Original Message:
Sent: Mon May 08, 2023 09:02 AM
From: Mark Barinstein
Subject: takeover connection
I'm still not familiar with db2 resource model in a pacemaker environment, but it looks like bug. I believe, that a db2 hadr VIP resource must be always up on a server with db2 hadr primary.
Otherwise it's some strange "feature", which should be explained by your IBM sales rep probably...

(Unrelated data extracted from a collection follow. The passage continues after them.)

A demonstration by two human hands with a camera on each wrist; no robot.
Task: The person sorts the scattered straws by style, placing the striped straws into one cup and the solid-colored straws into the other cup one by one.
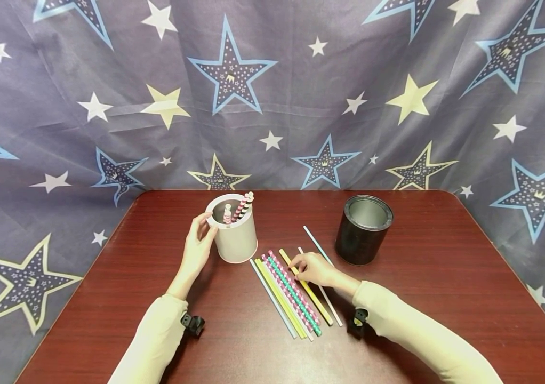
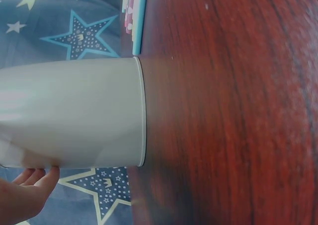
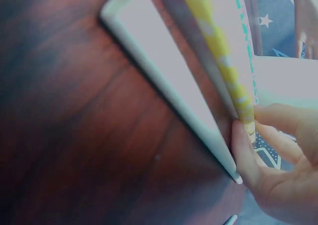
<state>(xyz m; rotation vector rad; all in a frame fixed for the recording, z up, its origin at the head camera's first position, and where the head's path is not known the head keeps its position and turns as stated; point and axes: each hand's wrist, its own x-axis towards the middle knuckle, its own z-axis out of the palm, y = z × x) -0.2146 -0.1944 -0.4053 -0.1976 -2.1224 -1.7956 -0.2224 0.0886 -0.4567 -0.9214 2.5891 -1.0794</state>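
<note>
- Nearest the head camera, two cream sleeves reach in from the lower edge, each wrist carrying a small black camera
- The right hand (image 1: 318,269) lies on the dark red table (image 1: 445,298) just right of centre; its fingers pinch the yellow straw (image 1: 312,294) near its far end, and the right wrist view shows thumb and forefinger closed round that yellow-and-white striped tube
- Touching the yellow straw on its 3 o'clock side lies a white straw (image 1: 331,306), which also passes under the right hand
- On the 9 o'clock side lies a row of straws (image 1: 284,293), side by side and slanting from 11 o'clock to 5 o'clock: a teal dotted one, pink dotted ones, a plain yellow one and a pale blue one at the left edge
- A single pale blue straw (image 1: 312,237) lies apart at 12 o'clock of the right hand, near the black cup
- The left hand (image 1: 197,248) grips the white cup (image 1: 234,234) from its 9 o'clock side, fingers curled over the rim, thumb on the wall
- The white cup stands upright at 10 o'clock of the straw row and holds a few striped straws (image 1: 241,207) leaning to 1 o'clock
- A black cup (image 1: 362,229) stands upright at 2 o'clock of the right hand, well apart from the white one
- A blue cloth (image 1: 272,90) with stars hangs behind the table
</note>
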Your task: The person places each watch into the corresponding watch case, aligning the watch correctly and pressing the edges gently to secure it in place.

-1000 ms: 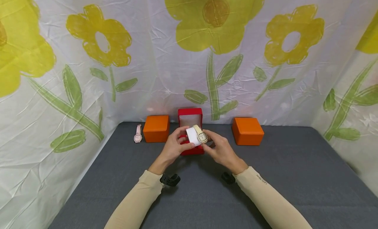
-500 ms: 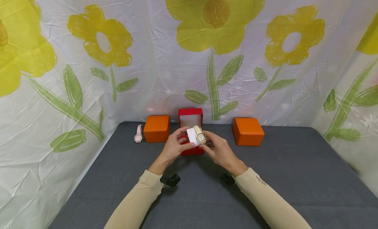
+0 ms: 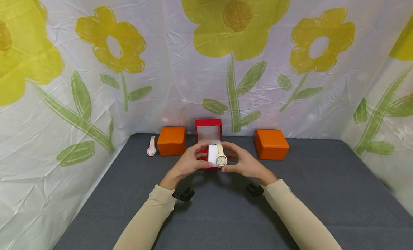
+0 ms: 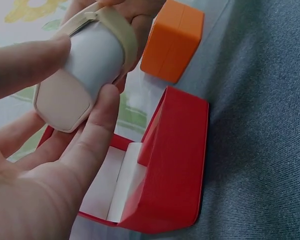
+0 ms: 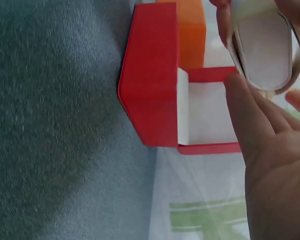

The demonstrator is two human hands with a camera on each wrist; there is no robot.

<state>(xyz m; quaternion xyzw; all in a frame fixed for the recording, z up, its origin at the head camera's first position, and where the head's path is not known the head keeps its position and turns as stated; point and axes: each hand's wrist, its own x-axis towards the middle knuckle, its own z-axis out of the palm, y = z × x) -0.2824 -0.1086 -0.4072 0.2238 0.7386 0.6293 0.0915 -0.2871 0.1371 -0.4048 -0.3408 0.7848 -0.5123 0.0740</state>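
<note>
Pinching the white watch cushion (image 3: 213, 155) with its cream watch (image 3: 221, 159) between my left hand (image 3: 190, 163) and right hand (image 3: 244, 164), just above the open red box (image 3: 208, 132), I should keep it level and centred for lowering.

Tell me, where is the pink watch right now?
In the head view the pink watch lies flat on the grey table at the far left, beside the left orange box and near the flowered backdrop, untouched by either hand.
</note>
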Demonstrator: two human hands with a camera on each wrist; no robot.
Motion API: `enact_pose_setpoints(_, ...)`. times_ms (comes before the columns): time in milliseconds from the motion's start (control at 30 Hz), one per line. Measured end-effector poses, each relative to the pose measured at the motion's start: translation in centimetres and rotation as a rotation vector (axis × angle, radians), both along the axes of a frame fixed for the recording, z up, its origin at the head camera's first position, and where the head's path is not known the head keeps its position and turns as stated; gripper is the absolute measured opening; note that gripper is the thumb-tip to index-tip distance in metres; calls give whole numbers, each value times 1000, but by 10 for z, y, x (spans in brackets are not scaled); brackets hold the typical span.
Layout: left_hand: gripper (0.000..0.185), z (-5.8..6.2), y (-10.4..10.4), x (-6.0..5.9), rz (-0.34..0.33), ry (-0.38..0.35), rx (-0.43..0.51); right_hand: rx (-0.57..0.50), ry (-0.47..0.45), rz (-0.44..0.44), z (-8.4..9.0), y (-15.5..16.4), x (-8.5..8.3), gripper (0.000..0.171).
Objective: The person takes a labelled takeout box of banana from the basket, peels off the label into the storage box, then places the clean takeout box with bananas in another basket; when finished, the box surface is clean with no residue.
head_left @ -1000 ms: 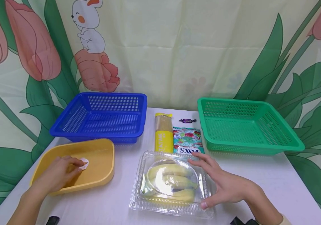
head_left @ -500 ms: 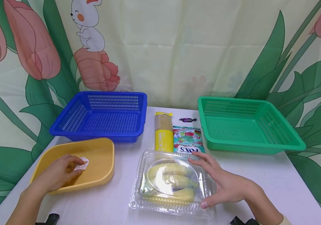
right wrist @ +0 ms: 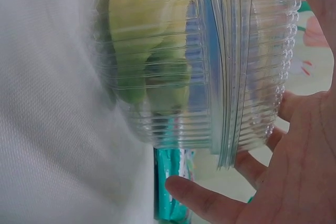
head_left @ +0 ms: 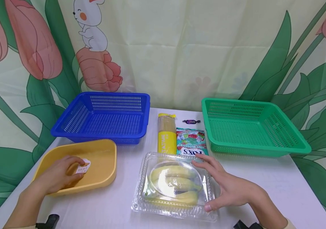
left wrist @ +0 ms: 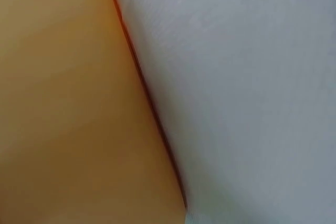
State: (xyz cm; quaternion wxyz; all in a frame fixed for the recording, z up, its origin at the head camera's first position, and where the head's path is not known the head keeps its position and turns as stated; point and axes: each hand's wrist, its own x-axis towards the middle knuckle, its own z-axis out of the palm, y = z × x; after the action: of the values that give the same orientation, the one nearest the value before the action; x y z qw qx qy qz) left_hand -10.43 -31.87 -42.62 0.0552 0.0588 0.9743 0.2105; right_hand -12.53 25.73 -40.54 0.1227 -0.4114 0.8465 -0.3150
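Two hands in play. Left hand (head_left: 58,175) reaches into the yellow tray (head_left: 101,165), thumb and fingertips pinching a small white printed packet (head_left: 84,166) over the tray floor. Right hand (head_left: 227,187) is spread along the right side of the clear clamshell (head_left: 166,210), fingers at its far corner, thumb at the near one; can't tell how firm the contact is. Bananas (head_left: 181,184) sit inside, lid down. Just behind: noodle pack (head_left: 167,141), teal FOX'S bag (head_left: 191,138) beside it, purple wrapped candy (head_left: 191,121) past the bag. Blue basket (head_left: 108,140) is behind the tray, green basket (head_left: 261,149) right of the bag. All on a white tabletop (head_left: 103,206).
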Motion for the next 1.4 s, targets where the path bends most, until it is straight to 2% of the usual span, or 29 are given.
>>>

------------------------------
Mark Barinstein
Original Message:
Sent: Mon May 08, 2023 08:10 AM
From: Guy Przytula
Subject: takeover connection
thanks for the update
I did not define the ACR - so now it has been done
But a new situation occurs
If standby leaves (network broken) no impact - all ok after integration
BUT : if primary (server2) leaves (network broken) : database is moved - VIP is not moved and not available
[root@server01 ~]# crm status
Cluster Summary:
* Stack: corosync
* Current DC: server01 (version 2.1.2-4.db2pcmk.el8-ada5c3b36e2) - partition with quorum
* Last updated: Mon May 8 14:02:53 2023
* Last change: Mon May 8 14:00:39 2023 by root via crm_attribute on server01
* 2 nodes configured
* 7 resource instances configured
Node List:
* Online: [ server01 ]
* OFFLINE: [ server2 ]
Full List of Resources:
* db2_server2_eno1 (ocf::heartbeat:db2ethmon): Stopped
* db2_server01_eno1 (ocf::heartbeat:db2ethmon): Started server01
* db2_server2_db2inst1_0 (ocf::heartbeat:db2inst): Stopped
* db2_server01_db2inst1_0 (ocf::heartbeat:db2inst): Started server01
* Clone Set: db2_db2inst1_db2inst1_PSADB-clone [db2_db2inst1_db2inst1_PSADB] (promotable):
* Slaves: [ server01 ]
* Stopped: [ server2 ]
* db2_db2inst1_db2inst1_PSADB-primary-VIP (ocf::heartbeat:IPaddr2): Stopped
[root@server01 ~]# ping db2vip
PING db2vip (192.168.0.106) 56(84) bytes of data.
^C
--- db2vip ping statistics ---
3 packets transmitted, 0 received, 100% packet loss, time 2048ms
if this happens in the night - manual intervention is needed- correct ?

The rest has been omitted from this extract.